The seminar will cover a fascinating portion of the dynamic and practical principles of the blade, stick, and "hand-to-hand" arts of the Philippines.

Master Dionaldo is ranked as one of the top instructors in SAYOC KALI-SILAK under Grand Tuhon Christopher Sayoc.  Sayoc Kali is one of the top blade-oriented martial arts.

Mr. Dionaldo was also a personal student of the late Grandmaster of Modern Arnis, Remy A. Presas.

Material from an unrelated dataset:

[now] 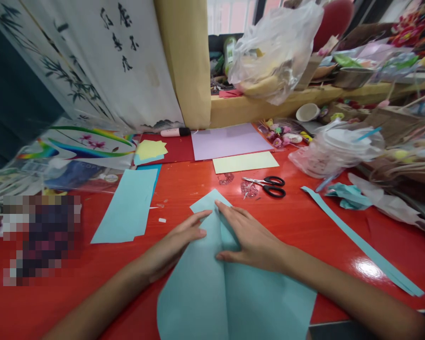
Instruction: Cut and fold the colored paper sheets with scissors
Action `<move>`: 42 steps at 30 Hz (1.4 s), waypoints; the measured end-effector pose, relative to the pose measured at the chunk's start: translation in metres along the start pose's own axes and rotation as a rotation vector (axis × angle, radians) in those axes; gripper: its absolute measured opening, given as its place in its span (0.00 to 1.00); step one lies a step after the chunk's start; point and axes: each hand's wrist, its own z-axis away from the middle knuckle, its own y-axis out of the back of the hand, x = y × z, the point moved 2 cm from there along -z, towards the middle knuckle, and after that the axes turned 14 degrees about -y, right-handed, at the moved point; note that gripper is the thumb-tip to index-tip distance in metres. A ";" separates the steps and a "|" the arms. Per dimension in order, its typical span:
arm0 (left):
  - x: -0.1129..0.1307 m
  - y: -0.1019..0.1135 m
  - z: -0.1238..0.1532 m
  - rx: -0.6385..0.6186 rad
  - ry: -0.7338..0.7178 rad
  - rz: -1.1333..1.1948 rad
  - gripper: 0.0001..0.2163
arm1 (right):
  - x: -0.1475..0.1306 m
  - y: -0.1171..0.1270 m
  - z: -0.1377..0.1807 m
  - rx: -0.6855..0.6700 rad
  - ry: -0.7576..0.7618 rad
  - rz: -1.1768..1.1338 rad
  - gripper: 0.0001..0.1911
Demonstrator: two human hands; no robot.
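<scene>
A light blue sheet of paper (198, 293) lies in front of me, with a crease or folded edge running down its middle and a point at its far end. My left hand (184, 236) holds the left side of the paper near that point, thumb and fingertips on it. Across the upper right part rests my right hand (251, 236), fingers stretched toward the tip and thumb spread apart near the middle line. Part of the paper under the right hand is hidden.
Black-handled scissors (272, 185) lie beyond the right hand. A narrow blue paper strip (361, 241) is at right, and cut blue paper (127, 205) at left. Behind are a pale yellow sheet (246, 162), a lilac sheet (230, 141) and a marker (175, 132). Plastic-wrapped cups (340, 146) stand back right.
</scene>
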 end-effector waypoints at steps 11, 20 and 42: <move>0.015 0.039 -0.010 0.293 -0.185 -0.590 0.17 | -0.007 0.004 0.003 0.131 0.129 0.197 0.22; 0.028 0.061 -0.007 0.222 -0.100 -0.710 0.20 | 0.008 -0.003 0.000 -0.059 0.022 0.177 0.36; 0.026 0.033 -0.010 0.020 -0.754 -0.914 0.07 | 0.018 0.006 -0.009 -0.093 0.126 0.263 0.29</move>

Guro Ray is also the founder of Filipino Combat Systems (FCS) Kali.  With over twenty years of experience, Master Dionaldo has a vast and impressive background in the martial arts.

Seminar details:
--------------------
When:
--------
Saturday, May 31st, 2003
  9:30 am - 10:00 am - Registration
10:00 am - 12:00 pm - Morning Session
12:00 pm -   1:00 pm - Lunch
  1:00 pm -   4:00 pm - Afternoon Session

Where:
---------
Hung Gar Kung Fu Academy
2187 Charlotte Hwy
Mooresville, NC (35 miles north of Charlotte, NC on I-77 North).

Cost:
---------
$75.00 - Cash

Check/Money order - Make out to Piedmont Kung-fu Arnis Academy

Contact:
-----------
Harold Evans
FCS-Kali of North Carolina State Rep.
336-375-7367
mail_harold@yahoo.com

Sifu Rick Panico
Owner, Hung Gar Kung Fu Academy
704-663-6305
fuhok@hotmail.com


----------



## moromoro (Apr 17, 2003)

palusut

could you tell me more about your system, dionaldo system what do you guys do is it mainly knife, garote, garote y daga, hand what are the grading curriculums??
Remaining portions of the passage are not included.